ついでに言うと、泥人形からも羽が生えていた。


「ふぅっと。まぁ羽は私の眷属の証みたいなもんだ。受け取っとけ」


「…………あ、え、あの……お、俺高所恐怖症なんですけど……」


 生まれて初めて(────いや。死んで初めて、か)空を飛んで、開口一番がそれかよ。……とは自分でも思ったが、今浮いてる場所は地上から軽く50メートルはある。高い所が苦手な俺にとっては死活問題。

 正直俺は空を飛びたいとかいう人の心理が理解できない。


「あぁ、んじゃ新しい体に羽はない方がいっか。んじゃブチッと」


 そう言いながら泥人形の羽をもぎ取り、若い巨人から泥人形を受け取る。


「それからまたすぐ死なれたりしてバレても困っからな、死ににくいように半人半神(デミゴット)の属性もやっとこう」


 手を被せながら上機嫌に泥人形を愛でる。淡い光が包んだかと思うと……あれ? 外見は特に何も変わってない。


「父さん……いくらなんでもそれはやりすぎじゃ……」


「あぁ? 別にいいじゃん、これ以上の力を持たせて転生させたっつう前例もあるわけだし。お前もなんかプレゼントしてやれよ」


「あ、あれは生け贄として殺してしまった人間を擬似神に昇格させてから転生させたってだけでしょう……。うーん……気は乗らないんですが、じゃあ僕からも後々プレゼントを渡しますよ、はぁ……」


 何が何だかわからないうちに話がまとまったようで、俺の頭上で飛び交っていた理解不能の会話が止まる。


「まぁそんじゃ、楽しくやれよ。しばらくは他の神にバレねぇようにシラバックレねーとなんねぇから……こっちから話し掛けたりとか、干渉するってのは無理だろうけど……まぁ、何年か経ってほとぼりが冷めりゃサポートなりなんなりしてやっから」


「は、はぁ……」


「おっといけねぇ! 肝心の転生させる世界がまだ決まってなかったな。おいヘパ! お前んとこで空いてる適当な世界ねぇか?」


「僕はまだ母さんに世界を持っていいと認められてないので主神格にすらなってないですよ……。後、デミゴットにするのは結構ですけど成人しないとちゃんと機能しないってことも言わないと……」


「あれ、お前まだ主神格じゃないんだっけ? あれそうだっけか? ……んじゃあ、私の世界でいっか。……前にも使った気がすっけど適当にこの辺で……と。おし、じゃあな、達者でやれよ~人間」


 そう言いながら息を吸い込むと、ふぅっと吹き掛けてくる。合掌の時とは比べ物にならないほどの、凄まじい強風に煽られた俺。

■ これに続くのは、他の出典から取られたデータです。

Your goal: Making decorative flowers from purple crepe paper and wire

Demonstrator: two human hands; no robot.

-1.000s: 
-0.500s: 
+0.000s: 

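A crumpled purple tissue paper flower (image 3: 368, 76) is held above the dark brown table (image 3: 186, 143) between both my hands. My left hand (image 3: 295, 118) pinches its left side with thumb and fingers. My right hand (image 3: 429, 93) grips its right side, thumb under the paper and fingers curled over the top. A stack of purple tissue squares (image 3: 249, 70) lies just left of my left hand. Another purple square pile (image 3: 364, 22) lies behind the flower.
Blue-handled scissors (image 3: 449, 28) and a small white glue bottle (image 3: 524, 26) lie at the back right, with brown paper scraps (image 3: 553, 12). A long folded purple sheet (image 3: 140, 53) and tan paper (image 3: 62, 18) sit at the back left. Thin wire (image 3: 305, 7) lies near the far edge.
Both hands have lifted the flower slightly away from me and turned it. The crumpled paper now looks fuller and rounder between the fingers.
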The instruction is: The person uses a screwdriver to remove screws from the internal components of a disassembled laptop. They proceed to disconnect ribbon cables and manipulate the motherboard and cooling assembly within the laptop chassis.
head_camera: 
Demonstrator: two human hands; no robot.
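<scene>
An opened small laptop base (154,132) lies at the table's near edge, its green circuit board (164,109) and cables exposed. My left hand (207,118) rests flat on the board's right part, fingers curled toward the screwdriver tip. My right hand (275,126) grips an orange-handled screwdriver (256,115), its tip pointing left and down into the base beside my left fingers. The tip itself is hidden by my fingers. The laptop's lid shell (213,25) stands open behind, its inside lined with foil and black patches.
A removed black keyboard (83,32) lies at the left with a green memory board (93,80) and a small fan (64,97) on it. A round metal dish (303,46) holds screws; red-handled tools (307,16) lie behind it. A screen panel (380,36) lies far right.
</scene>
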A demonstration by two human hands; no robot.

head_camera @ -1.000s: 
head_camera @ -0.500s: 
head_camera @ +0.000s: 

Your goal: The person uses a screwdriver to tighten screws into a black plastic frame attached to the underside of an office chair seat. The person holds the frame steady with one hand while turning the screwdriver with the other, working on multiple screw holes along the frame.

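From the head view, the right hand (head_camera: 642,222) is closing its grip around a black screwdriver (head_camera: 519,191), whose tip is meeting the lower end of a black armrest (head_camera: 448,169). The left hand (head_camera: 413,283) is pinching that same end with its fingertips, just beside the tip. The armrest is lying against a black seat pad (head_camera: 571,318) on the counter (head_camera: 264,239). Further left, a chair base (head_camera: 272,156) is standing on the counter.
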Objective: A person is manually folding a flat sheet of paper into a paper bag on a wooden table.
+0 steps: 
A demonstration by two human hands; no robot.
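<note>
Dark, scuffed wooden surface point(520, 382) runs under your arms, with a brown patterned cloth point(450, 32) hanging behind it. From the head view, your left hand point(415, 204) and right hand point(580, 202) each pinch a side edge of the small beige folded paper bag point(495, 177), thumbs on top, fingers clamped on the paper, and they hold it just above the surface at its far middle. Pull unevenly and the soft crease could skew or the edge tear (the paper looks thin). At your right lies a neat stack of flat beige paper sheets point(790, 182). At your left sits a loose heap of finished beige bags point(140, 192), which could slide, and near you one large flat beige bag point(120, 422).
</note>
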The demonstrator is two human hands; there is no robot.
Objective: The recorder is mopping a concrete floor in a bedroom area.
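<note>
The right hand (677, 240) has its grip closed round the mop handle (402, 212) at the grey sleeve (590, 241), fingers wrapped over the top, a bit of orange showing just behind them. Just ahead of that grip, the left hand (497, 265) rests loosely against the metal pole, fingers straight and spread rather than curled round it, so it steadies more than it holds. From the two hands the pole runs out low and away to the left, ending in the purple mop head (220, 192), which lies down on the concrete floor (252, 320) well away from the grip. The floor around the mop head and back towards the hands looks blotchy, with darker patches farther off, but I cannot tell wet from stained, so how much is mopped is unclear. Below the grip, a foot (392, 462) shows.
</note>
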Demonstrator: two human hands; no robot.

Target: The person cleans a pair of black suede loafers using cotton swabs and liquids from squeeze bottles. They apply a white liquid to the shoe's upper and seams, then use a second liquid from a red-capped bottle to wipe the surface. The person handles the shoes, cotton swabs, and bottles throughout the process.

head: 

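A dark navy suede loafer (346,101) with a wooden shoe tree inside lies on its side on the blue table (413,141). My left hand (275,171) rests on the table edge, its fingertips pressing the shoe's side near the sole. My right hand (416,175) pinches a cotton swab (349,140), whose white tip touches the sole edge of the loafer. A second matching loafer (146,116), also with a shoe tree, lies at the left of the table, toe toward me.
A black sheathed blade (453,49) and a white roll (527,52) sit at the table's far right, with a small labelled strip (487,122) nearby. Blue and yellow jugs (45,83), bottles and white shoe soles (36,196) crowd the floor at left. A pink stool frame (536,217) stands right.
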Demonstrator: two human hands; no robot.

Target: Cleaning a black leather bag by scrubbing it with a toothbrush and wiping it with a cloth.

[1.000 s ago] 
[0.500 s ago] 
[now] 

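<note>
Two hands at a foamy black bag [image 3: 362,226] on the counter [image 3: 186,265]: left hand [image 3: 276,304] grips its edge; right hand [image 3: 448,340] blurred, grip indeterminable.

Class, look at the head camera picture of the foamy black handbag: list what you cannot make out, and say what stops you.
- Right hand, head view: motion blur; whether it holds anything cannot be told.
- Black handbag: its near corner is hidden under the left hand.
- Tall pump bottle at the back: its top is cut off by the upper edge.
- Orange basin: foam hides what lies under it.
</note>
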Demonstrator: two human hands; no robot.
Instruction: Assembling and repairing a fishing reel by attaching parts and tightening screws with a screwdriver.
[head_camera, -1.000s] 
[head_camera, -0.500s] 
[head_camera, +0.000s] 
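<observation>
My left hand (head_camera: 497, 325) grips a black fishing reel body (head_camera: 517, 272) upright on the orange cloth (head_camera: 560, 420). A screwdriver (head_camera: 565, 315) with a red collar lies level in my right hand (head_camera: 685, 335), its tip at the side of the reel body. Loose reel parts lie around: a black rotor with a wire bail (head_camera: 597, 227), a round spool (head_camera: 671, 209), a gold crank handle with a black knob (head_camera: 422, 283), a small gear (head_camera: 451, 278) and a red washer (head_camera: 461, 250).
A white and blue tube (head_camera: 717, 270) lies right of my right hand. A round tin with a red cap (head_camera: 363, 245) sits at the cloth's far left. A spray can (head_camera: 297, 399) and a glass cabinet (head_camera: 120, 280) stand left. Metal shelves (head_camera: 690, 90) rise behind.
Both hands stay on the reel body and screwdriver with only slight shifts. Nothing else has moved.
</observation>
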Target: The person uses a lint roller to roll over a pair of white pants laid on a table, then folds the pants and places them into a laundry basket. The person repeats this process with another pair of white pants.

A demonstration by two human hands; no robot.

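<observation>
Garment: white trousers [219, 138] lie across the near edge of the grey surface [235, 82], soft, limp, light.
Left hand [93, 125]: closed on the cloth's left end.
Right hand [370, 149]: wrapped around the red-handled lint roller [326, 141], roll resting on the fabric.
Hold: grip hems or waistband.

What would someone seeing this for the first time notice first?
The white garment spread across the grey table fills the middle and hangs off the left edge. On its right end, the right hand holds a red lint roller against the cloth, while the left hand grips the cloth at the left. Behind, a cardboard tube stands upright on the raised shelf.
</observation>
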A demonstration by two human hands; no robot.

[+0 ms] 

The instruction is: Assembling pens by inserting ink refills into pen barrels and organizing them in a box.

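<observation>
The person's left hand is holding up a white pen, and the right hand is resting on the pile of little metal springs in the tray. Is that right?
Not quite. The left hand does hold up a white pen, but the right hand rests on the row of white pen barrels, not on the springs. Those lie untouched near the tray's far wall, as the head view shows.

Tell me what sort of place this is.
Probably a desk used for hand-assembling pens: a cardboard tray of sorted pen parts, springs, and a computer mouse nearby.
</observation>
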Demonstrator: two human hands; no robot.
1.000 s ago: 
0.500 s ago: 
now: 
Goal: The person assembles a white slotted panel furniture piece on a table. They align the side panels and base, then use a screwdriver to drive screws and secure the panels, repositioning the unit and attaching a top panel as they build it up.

 堪らず吹き飛ばされ、そのまますっぽりと後ろにあった泥人形にはまった。かと思うと──────。


 俺は、神々の住む遥か上空から、見たこともない下界へと落とされたのであった。







 ……そうだな、これはきっと幕開けだったんだろう。

英雄に転生するだろう俺の、壮絶で壮大な英雄転生記の…………偉大なる歴史(チーレム計画)の、幕開けだ。